'''
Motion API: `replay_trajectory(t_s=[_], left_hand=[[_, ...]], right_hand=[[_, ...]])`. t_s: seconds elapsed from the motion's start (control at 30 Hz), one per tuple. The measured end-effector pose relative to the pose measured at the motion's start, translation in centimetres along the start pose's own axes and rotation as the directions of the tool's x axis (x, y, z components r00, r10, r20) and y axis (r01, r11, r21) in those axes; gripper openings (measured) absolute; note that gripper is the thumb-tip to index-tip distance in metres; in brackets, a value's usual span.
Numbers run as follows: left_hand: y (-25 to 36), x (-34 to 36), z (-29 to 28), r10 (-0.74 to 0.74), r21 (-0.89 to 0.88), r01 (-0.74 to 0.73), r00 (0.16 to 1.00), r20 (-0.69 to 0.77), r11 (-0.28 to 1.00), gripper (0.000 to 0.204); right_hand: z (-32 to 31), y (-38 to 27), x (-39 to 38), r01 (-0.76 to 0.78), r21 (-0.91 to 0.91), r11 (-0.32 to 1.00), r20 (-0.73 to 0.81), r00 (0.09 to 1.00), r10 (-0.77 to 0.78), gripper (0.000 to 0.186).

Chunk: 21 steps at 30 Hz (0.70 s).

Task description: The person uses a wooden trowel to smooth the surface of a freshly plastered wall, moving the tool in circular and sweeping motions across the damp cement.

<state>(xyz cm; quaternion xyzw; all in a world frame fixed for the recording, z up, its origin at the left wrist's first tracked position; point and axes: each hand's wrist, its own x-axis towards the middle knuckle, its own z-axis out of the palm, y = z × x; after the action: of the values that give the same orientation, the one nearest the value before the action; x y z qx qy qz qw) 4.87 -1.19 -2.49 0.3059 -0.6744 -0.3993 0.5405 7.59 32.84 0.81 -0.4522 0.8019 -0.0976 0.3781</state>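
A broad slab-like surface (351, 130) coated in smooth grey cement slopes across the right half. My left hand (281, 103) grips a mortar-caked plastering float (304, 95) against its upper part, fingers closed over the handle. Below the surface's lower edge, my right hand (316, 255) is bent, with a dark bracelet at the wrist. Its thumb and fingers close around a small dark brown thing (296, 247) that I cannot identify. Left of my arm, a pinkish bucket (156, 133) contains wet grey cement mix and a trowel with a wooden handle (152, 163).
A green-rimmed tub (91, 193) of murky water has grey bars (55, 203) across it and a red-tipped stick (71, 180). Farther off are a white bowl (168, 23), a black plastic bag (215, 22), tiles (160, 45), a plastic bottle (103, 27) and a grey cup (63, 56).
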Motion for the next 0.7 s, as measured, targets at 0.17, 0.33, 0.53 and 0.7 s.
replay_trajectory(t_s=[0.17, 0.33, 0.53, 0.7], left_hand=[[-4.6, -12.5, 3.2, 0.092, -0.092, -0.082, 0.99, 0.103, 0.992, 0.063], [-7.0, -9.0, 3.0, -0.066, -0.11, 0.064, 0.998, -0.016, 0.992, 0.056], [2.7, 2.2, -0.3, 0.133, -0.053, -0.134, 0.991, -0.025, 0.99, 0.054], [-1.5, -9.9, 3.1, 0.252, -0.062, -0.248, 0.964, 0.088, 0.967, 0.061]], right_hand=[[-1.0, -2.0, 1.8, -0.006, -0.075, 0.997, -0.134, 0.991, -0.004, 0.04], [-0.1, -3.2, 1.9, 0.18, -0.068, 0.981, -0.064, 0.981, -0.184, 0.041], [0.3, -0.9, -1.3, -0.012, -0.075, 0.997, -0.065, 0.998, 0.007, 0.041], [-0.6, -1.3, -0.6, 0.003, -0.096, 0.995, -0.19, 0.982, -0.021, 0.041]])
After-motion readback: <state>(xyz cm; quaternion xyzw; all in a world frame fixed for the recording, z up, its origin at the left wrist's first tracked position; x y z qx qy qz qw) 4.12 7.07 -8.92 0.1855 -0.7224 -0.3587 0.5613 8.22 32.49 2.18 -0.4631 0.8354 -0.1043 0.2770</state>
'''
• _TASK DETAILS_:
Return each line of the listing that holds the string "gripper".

• _TASK ANSWER_:
Motion API: `replay_trajectory(t_s=[_], left_hand=[[_, ...]], right_hand=[[_, ...]])`. t_s: seconds elapsed from the motion's start (control at 30 Hz), one per tuple. The measured end-effector pose relative to the pose measured at the motion's start, translation in centimetres along the start pose's own axes and rotation as the directions of the tool's x axis (x, y, z components r00, r10, r20) and y axis (r01, r11, r21) in those axes; gripper openings (measured) absolute; note that gripper is the thumb-tip to index-tip distance in metres; in brackets, a value's usual span.
Numbers run as follows: left_hand: y (-25 to 36), x (-34 to 36), z (-29 to 28), r10 (-0.74 to 0.74), r21 (-0.89 to 0.88), r01 (-0.74 to 0.73), r00 (0.16 to 1.00), r20 (-0.69 to 0.77), r11 (-0.28 to 1.00), gripper (0.000 to 0.204); right_hand: z (-32 to 31), y (-38 to 27), x (-39 to 38), r01 (-0.76 to 0.78), r21 (-0.91 to 0.91), r11 (-0.32 to 1.00), r20 (-0.73 to 0.81), r00 (0.09 to 1.00), r10 (-0.77 to 0.78), gripper (0.000 to 0.186).

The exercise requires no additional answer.